Wormhole Foundation is seeking a Crypto Production Engineer to ensure the reliability, security, and operational excellence of its blockchain production infrastructure. This role focuses on uptime, observability, deployment workflows, and incident response across distributed systems supporting interoperability technologies. The engineer will collaborate with engineering, DevOps, and validator partners to maintain a minimum of 99.99% uptime, excluding scheduled maintenance.
Responsibilities:
- Act as incident commander and first responder during production incidents.
- Lead incident triage, root cause analysis, and retrospective documentation.
- Build detailed timelines and preventative runbooks.
- Improve reliability, observability, monitoring, and alerting systems.
- Harden infrastructure for security and operational resilience.

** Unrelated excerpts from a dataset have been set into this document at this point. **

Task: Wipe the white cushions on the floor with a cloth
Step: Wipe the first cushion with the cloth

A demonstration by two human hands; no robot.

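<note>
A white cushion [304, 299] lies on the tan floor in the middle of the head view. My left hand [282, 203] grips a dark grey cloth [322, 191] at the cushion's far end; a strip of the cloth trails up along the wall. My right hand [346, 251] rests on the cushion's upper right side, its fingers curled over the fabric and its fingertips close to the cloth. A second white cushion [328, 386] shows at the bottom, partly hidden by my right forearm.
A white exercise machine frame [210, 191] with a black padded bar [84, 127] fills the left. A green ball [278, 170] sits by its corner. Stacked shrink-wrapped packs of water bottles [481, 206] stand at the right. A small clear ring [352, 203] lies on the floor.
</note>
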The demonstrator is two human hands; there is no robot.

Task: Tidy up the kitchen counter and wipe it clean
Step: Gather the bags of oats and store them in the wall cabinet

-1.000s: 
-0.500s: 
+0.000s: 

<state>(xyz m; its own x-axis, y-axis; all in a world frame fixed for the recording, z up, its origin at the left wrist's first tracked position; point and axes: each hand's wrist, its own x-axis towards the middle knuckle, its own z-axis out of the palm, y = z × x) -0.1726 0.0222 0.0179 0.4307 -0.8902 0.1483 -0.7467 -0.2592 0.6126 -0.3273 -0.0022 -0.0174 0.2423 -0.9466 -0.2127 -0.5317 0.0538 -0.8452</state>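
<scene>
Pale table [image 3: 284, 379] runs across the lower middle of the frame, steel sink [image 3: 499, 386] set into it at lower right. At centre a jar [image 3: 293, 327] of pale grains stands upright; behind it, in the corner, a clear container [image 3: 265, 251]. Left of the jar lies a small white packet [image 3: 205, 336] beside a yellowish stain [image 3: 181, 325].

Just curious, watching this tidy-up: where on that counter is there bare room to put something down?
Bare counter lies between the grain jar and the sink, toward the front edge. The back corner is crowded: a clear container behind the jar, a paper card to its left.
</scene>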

- Enhance deployment workflows and reduce operational friction.
Requirements:
- Bachelor’s or Master’s degree in computer science or related field, or 5+ years of relevant experience.
- Proven experience leading incident response across global stakeholders.

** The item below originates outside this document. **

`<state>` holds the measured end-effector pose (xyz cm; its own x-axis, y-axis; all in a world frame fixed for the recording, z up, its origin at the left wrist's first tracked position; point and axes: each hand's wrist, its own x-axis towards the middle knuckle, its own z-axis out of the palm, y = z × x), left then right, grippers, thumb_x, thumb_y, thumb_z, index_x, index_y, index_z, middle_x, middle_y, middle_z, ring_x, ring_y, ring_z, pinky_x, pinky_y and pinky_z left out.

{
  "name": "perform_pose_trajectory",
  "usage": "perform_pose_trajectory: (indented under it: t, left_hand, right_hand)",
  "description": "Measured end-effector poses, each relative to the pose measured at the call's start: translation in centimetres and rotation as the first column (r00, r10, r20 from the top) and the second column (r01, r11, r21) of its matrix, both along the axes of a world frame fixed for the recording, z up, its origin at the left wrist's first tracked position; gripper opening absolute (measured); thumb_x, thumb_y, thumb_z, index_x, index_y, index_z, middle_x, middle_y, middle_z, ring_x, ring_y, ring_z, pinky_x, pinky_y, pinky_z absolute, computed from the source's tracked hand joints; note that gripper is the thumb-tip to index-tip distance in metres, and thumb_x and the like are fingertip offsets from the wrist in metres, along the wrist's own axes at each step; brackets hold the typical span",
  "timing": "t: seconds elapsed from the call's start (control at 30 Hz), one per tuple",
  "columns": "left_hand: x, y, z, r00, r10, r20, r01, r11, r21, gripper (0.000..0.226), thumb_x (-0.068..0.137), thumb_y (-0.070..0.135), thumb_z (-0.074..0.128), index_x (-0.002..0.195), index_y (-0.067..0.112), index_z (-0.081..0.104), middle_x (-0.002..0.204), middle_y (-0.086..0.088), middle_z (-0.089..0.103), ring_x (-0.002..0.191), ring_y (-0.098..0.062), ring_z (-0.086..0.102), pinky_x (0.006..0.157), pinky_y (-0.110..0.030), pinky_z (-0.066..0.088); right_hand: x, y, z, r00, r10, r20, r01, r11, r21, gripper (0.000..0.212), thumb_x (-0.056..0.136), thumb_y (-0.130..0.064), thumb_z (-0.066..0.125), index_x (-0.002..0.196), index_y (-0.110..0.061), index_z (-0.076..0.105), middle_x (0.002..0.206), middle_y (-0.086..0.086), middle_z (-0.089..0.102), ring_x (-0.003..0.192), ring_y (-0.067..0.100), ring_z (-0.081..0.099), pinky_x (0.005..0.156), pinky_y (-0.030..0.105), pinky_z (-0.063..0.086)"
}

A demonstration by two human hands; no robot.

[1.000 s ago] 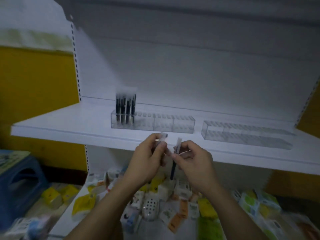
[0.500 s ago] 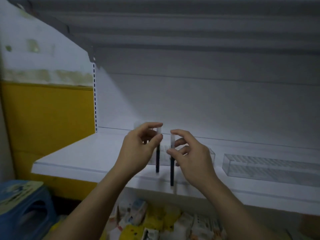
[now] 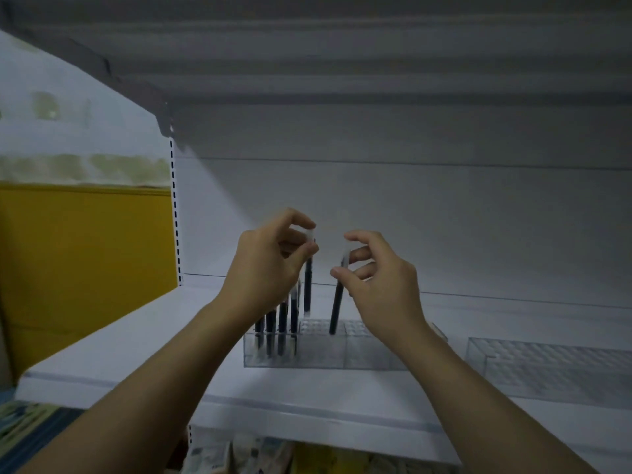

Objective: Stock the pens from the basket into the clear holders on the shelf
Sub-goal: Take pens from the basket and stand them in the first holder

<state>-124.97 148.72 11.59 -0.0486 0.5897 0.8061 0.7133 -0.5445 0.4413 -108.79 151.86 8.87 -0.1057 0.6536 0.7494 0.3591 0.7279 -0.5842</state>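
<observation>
the long clear plastic holder [image 3: 321, 357], its top a grid of small slots, stands on the white metal shelf [image 3: 136, 336]. at the holder's left end a handful of dark pens with pale caps [image 3: 281, 325] already stand upright in their slots. the slots to the right of them look unfilled.

the left hand [image 3: 270, 265] hovers above the holder's left part, thumb and forefinger pinching the pale cap of a dark pen [image 3: 308, 285]. it hangs upright, with its tip just at the holder's top beside the stocked pens. the right hand [image 3: 383, 285] is above the holder's middle, thumb and fingertips pinching the top of a second dark pen [image 3: 337, 304]. that pen leans a little and its tip reaches the grid; whether it has entered a slot i cannot tell.

a second clear plastic holder [image 3: 547, 367] lies just right of the first holder and appears to hold nothing. the basket is not in view.

the job seems to be at an early stage: one small group is stocked, two pens are about to be seated, and most of the first holder and all of its neighbour remain to be filled.
</observation>
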Motion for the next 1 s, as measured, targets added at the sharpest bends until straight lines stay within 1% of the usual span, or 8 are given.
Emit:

- Strong knowledge of reliability engineering and distributed systems.
- Experience with Grafana, Datadog, Splunk, PagerDuty, or similar tools.
- Ability to write and debug code in Go, Rust, or Java.
- Experience operating production environments in AWS or GCP.
This full-time remote role requires strong communication skills and the ability to operate independently while leading critical production initiatives across global teams.